AIM OF THE TASK:
State how many lines in the material hold the string "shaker"; nothing besides that number is expected.

------------

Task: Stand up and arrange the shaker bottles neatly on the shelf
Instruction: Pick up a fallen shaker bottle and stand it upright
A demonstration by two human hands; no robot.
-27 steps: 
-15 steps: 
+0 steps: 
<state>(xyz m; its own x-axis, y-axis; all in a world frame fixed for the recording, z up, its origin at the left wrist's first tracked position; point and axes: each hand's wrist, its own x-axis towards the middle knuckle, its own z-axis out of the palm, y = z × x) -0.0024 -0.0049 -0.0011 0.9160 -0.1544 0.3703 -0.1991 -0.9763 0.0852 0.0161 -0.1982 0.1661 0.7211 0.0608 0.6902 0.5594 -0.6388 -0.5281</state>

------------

OUTPUT OF THE EXERCISE:
2